** Exercise goal **
In the records that follow, find each line with the word "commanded" and copy it.

** Dataset records **
╭──
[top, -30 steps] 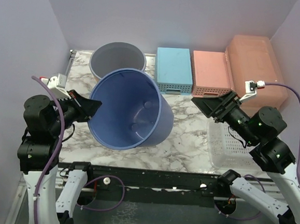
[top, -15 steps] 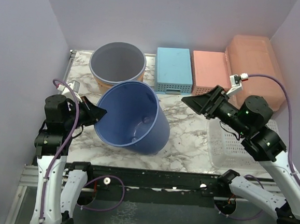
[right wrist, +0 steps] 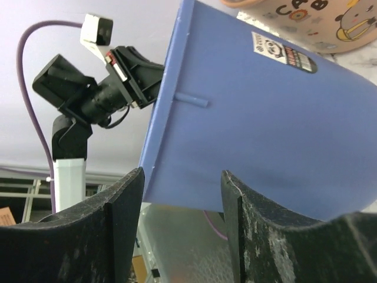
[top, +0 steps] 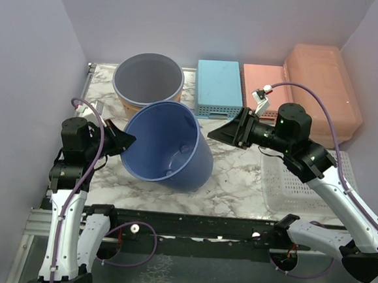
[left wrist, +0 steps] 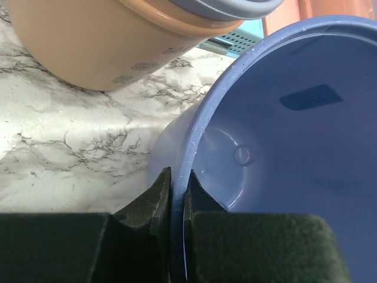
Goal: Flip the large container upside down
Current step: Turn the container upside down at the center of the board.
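While it lies tipped on its side at the centre-left of the top view, the large container point(top: 169, 146), a big blue round bucket, turns its open mouth to the lower left and up and its base to the right. Whether its lower wall touches the marble counter point(top: 238, 178) I cannot tell. The left claw point(top: 120, 141) is clamped narrowly on the rim at the left edge of the mouth, one finger inside the wall and one outside. The right claw point(top: 226, 132) points left at the container's upper right flank, close beside it. Its fingers stand apart with nothing between them, and the blue wall fills the wrist view beyond.

Just above the container sits an orange bucket point(top: 148, 78) with a grey inside. To its right along the back are a light-blue basket point(top: 219, 88), a pink basket point(top: 266, 88) and a peach lidded box point(top: 321, 86). A white perforated basket point(top: 297, 183) lies at the right, under the right arm.
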Robot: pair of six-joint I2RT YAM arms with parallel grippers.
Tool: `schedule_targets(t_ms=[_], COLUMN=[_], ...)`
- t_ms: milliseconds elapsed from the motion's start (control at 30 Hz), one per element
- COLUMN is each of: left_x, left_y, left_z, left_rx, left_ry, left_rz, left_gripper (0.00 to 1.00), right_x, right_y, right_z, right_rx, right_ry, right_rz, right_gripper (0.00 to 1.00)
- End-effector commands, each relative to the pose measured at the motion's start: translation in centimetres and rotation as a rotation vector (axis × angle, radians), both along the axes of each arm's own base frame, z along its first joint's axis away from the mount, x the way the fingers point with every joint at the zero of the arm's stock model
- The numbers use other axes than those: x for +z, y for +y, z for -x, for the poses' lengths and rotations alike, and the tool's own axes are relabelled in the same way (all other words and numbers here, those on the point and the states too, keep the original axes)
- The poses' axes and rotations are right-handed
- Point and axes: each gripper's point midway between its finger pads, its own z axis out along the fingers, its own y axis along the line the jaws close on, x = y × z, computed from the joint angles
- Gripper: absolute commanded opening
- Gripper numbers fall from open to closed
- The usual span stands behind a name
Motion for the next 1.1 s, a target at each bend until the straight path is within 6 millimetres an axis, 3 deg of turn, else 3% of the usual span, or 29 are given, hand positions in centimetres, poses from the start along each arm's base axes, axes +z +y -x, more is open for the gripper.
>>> schedule_targets(t_ms=[0,200,533,767,1067], left_x=[1.1,0.5,-0.3,-0.5,-0.7], left_y=[0.1,-0.1,-0.9,-0.9,-0.9], left_z=[-1.6,-2.1,-2.2,-2.2,-2.0], left_rx=[-0.005,-0.005,-0.017,-0.014,-0.007], left_ry=[-0.060,-0.051,-0.047,-0.048,-0.051], left_rz=[-0.014,-0.036,-0.039,-0.035,-0.035], left_gripper=[0.00,0.00,0.00,0.00,0.00], right_x=[1.7,1.0,-0.5,-2.1,-2.7], right_y=[0.6,1.4,2.6,2.5,3.1], right_z=[1.5,1.5,0.6,-0.1,-0.2], right_rx=[0.107,0.148,0.165,0.126,0.140], right_ry=[-0.034,-0.004,0.054,0.093,0.129], right_rz=[-0.025,-0.032,-0.022,0.026,0.004], right_gripper=[0.58,0.58,0.49,0.45,0.39])
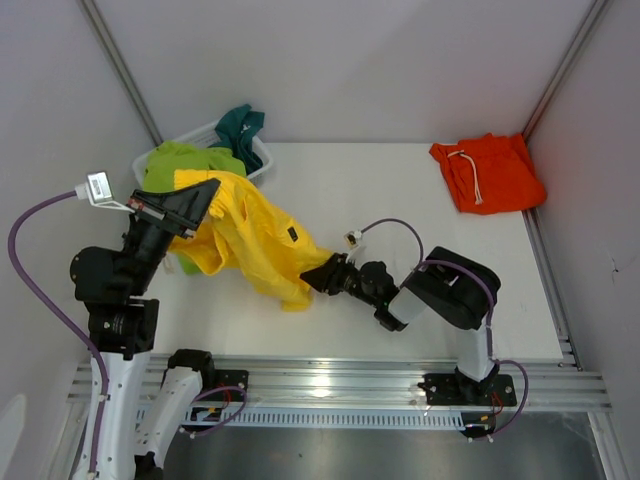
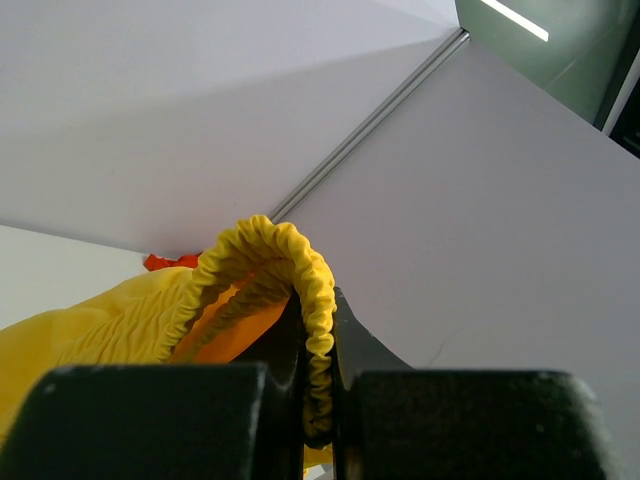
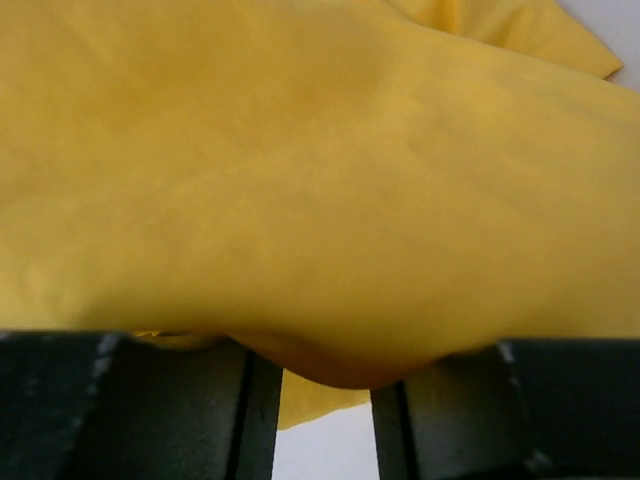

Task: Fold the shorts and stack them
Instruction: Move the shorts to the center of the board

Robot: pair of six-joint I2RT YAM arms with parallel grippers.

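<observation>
Your left gripper [image 2: 318,330] is clamping tight on the gathered elastic waistband of the yellow shorts [image 1: 255,235], with the ruffled band running up from between its dark fingers [image 2: 352,345] and arching over to the gripper's left. In the overhead view, it is holding that waistband raised, and the rest of the yellow cloth is trailing away from it, down to the table [image 1: 400,200] and across towards your other arm.

Your right gripper [image 1: 318,275] is sitting low at the far end of the same shorts, its tips pushing into the leg hem. Through its wrist camera you are seeing its two fingers [image 3: 250,420] standing partly apart, with a fold of yellow cloth sagging into the gap from above and a strip of white table showing through below, so the jaws are not closing onto the fabric at this moment. The small dark label [image 1: 292,234] is lying on the yellow cloth just beyond this gripper, on the side of the left arm.

Just behind your left gripper, the white basket [image 1: 262,155] is holding the lime-green shorts [image 1: 185,160] and the teal shorts [image 1: 240,125], the teal pair hanging over the rim. Well away from your right gripper, in the far right corner, the orange shorts [image 1: 487,172] are lying folded, with the white drawstring [image 1: 470,175] resting on top.
</observation>
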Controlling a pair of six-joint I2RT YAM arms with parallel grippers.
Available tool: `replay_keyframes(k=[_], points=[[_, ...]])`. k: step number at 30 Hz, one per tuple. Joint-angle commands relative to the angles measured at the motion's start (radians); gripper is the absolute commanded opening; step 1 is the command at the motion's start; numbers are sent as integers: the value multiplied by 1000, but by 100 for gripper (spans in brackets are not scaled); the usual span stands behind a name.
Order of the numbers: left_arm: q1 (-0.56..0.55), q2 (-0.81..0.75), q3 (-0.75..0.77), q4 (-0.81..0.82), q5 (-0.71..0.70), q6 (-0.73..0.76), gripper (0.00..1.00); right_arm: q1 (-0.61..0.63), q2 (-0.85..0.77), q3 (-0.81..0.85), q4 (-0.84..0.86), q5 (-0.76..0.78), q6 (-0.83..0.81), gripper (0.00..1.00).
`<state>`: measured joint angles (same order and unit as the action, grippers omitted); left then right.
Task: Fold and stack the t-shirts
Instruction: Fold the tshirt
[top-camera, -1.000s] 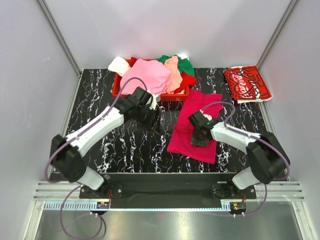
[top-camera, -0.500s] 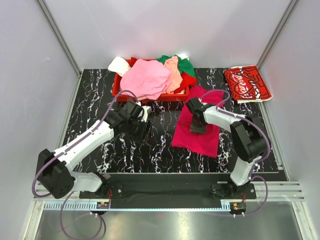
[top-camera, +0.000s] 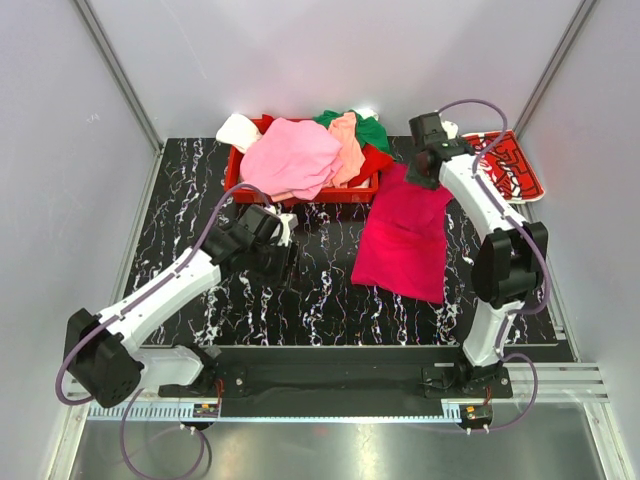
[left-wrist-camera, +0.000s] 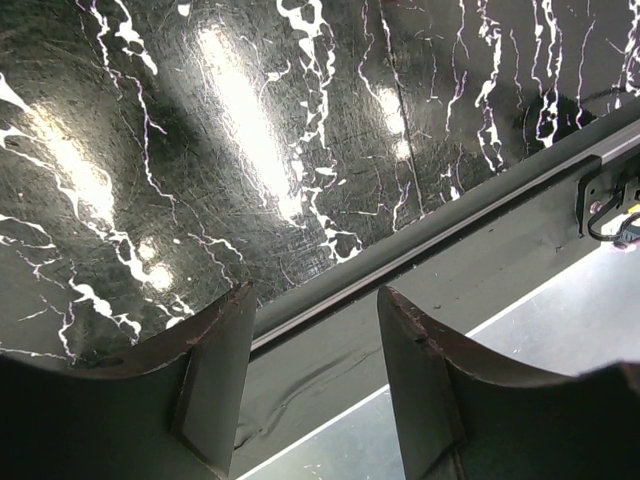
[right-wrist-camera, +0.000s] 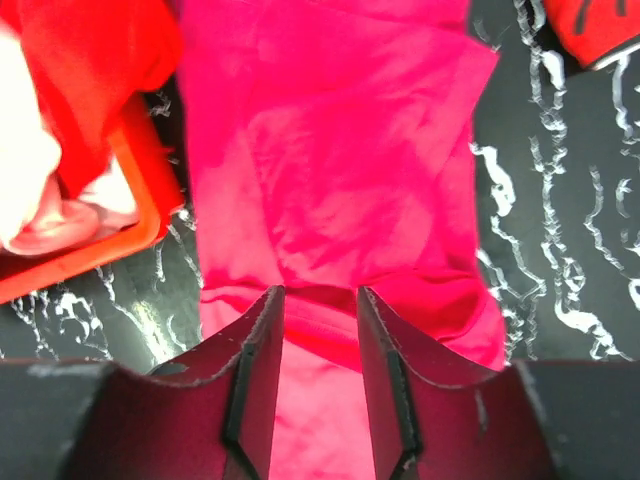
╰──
** Result for this task **
- Gripper: absolute commanded opening
Available tool: `replay_keyframes(k=[_], points=[[_, ...]])`. k: step number at 30 Hz, one per tuple. Joint-angle commands relative to the angles measured at the motion's start (radians); gripper is the absolute commanded opening; step 1 is the command at the motion's start; numbers are sent as integers: the value multiplied by 1000, but by 100 for gripper (spans in brackets are not scaled); the usual span stands behind a name.

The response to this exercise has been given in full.